Taylor Swift is once again showing all of us that we’re in wrong line of work (unless you’re line of work is waxing Anderson Cooper’s butt cheeks… If that’s the case, you’re in the right line of work always.) and should’ve turned every entry from our Lisa Frank diaries into an annoying country pop song. Because if we did that, our asses would be the ones buying a $17 million mansion with cash.
TMZ says that Holly Hobbie’s secret love child pulled 17 million $1 bills out of her Strawberry Shortcake coin purse and bought a 1930s 8 bedroom mansion in Watch Hill, Rhode Island. The 11,000 square foot mansion sits on 5.23 acres and has ocean views and a pool. It was originally listed for $20 million. Fun fact: Taylor’s new mansion is exactly half of the size of Rhode Island itself, so if you’re in Rhode Island, run before it’s too late!

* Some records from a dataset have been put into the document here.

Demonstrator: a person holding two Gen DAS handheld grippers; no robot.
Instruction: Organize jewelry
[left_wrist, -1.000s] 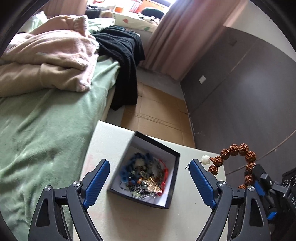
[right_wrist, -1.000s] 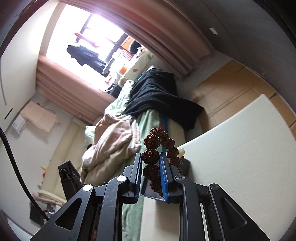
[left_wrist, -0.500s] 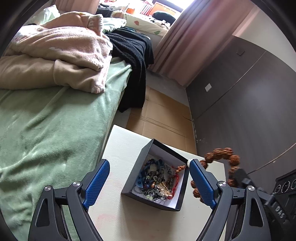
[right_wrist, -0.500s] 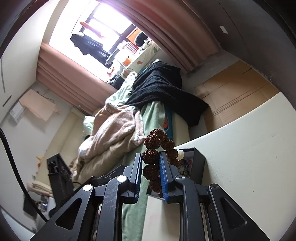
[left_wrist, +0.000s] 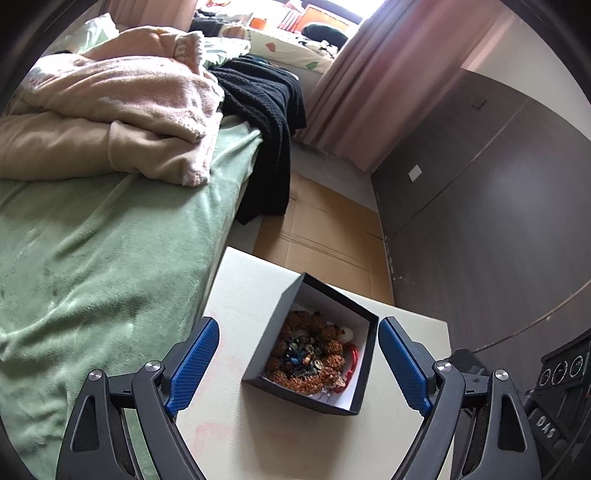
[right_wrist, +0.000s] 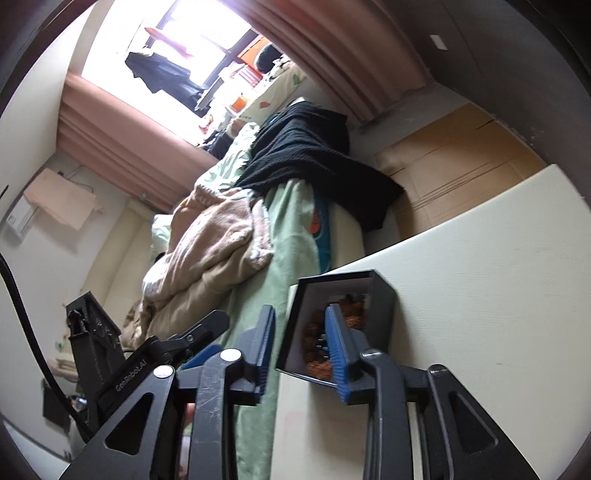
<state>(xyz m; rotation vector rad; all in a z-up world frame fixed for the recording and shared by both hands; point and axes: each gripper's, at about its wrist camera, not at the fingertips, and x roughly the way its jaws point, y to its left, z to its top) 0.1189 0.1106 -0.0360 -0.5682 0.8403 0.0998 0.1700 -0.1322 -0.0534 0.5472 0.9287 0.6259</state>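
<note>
A black jewelry box (left_wrist: 274, 332) with a white lining stands on the small white table (left_wrist: 258, 424). A brown bead bracelet (left_wrist: 332, 349) lies loose inside it on top of a tangle of other jewelry. My left gripper (left_wrist: 298, 324) hangs above the near side of the box, wide open with nothing between its blue pads. In the right wrist view my right gripper (right_wrist: 299, 310) is at the box's (right_wrist: 384, 306) near rim. Its jaws are opening, nothing is between them, and the bracelet (right_wrist: 351, 310) rests in the box beyond the right finger.
A bed with a green cover (left_wrist: 92, 258) runs along the table's left side, with a pink blanket (left_wrist: 122, 110) and a black garment (left_wrist: 266, 122) piled on it. Flattened cardboard (left_wrist: 325, 236) covers the floor behind the table. A dark wardrobe (left_wrist: 480, 221) stands on the right.
The right gripper carried the bracelet over the box, and its jaws have parted. The bracelet has dropped from them into the box. The left gripper stays open.
</note>
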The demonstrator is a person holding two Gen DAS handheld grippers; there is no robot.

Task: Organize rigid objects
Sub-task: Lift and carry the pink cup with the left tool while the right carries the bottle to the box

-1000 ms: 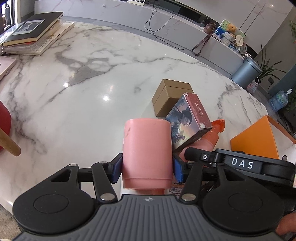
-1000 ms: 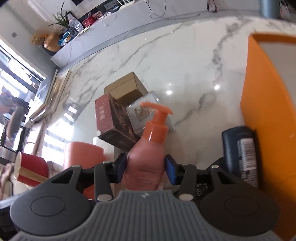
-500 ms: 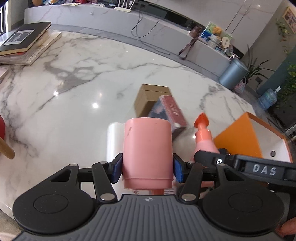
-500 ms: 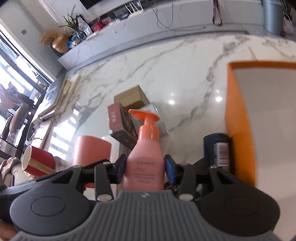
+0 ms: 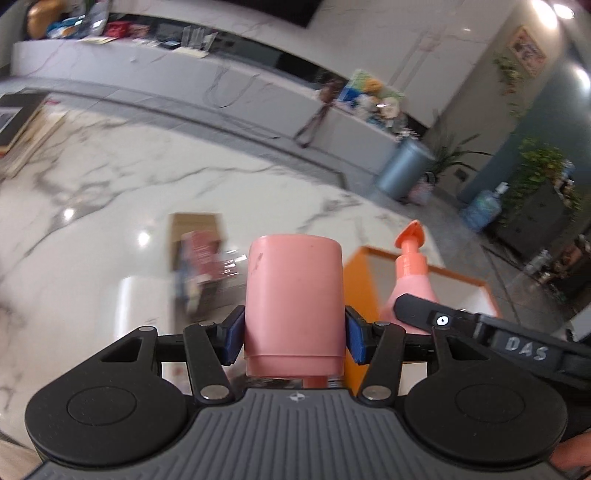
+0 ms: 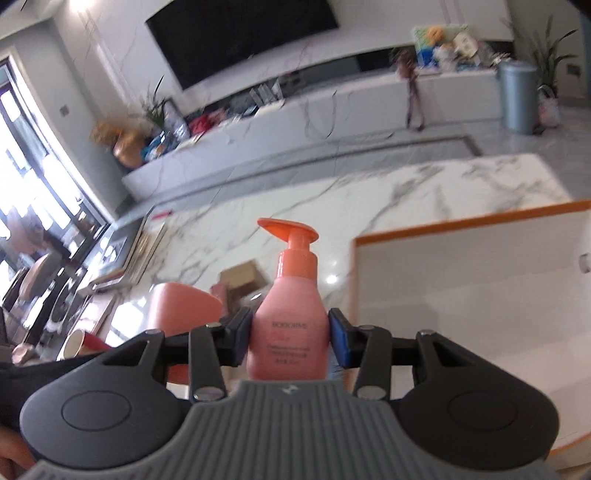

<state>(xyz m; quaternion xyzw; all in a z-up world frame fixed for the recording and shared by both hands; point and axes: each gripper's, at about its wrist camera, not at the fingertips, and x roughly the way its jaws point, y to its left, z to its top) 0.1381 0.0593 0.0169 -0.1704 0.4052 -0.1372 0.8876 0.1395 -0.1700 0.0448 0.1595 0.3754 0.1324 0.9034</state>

I asked myself, why in the shit does Taylor Swift need 8 bedrooms? But then I remembered that she needs an altar room devoted to the object of her current stalking affection, a revenge room devoted to the ex-pieces she’ll write songs about, a room for her cat, a dressing room for her cat and a room big enough to house the huge telescope she’ll use to spy on the neighbor’s barely legal white son.